ЕЛЕНА. Значит, Ксения умрёт счастливой, на лету. Если бы ты знала, как мне легко и как мне хочется летать. Пойду, пожалуй, воспарю. (Подходит к краю крыши.) Не говори Аркадию, что я улетела. Я счастлива. Счастливо оставаться. И ты, Наталия, лети, как я, в счастье. Улетай! (Прыгает с крыши.)
НАТАЛИЯ. Ах, ты ж, Господи Ты, Боже ж Ты мой! И полетела ведь! Нет, меня на космодроме не было, идите вас всех, пожалуйста, к чёртовой матери, вон, вон отсюда, вон! Бутылочку разве прихватить? (Кладёт пузырёк и бутылку водки в карманы.) Такое без гроша в кармане не пережить… вон, вон! (Уходит.)
АКИМОВ. Лена, где ты? Где все? Чумные дамы мои, не уследишь. Друзья! От сорока двух до сорока пяти – возраст для мужчины крайне опасный, можно не проскочить.
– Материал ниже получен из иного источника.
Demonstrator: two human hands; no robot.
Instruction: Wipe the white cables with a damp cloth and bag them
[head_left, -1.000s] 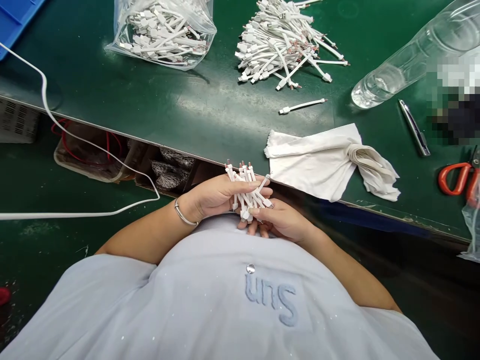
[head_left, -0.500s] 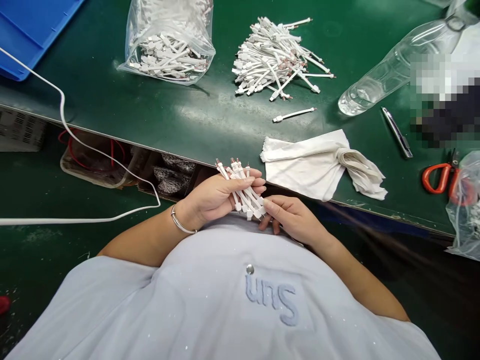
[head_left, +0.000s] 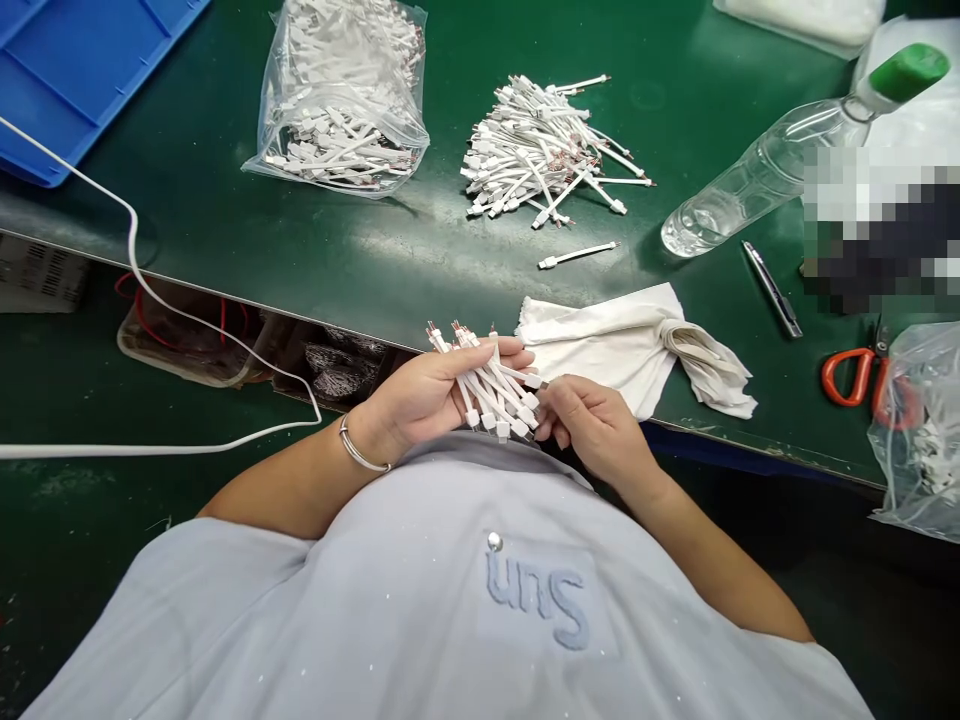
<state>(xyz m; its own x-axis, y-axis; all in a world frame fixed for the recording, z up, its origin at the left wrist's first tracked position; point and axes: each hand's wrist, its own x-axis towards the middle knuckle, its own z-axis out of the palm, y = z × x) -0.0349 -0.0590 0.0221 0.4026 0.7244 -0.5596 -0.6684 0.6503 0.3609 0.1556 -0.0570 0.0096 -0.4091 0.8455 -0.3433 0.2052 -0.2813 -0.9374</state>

Но, что принципиально, мне и до нижней-то планки ещё жить да жить – это подразумевает запас времени, в том числе, и для создания запаса материального. Потому я сегодня женюсь, пусть и не в первый, но как в единственный раз… по сердечной радости, друзья мои, по сердечной радости, так вышло. Радость… радость моя, где ты, радость.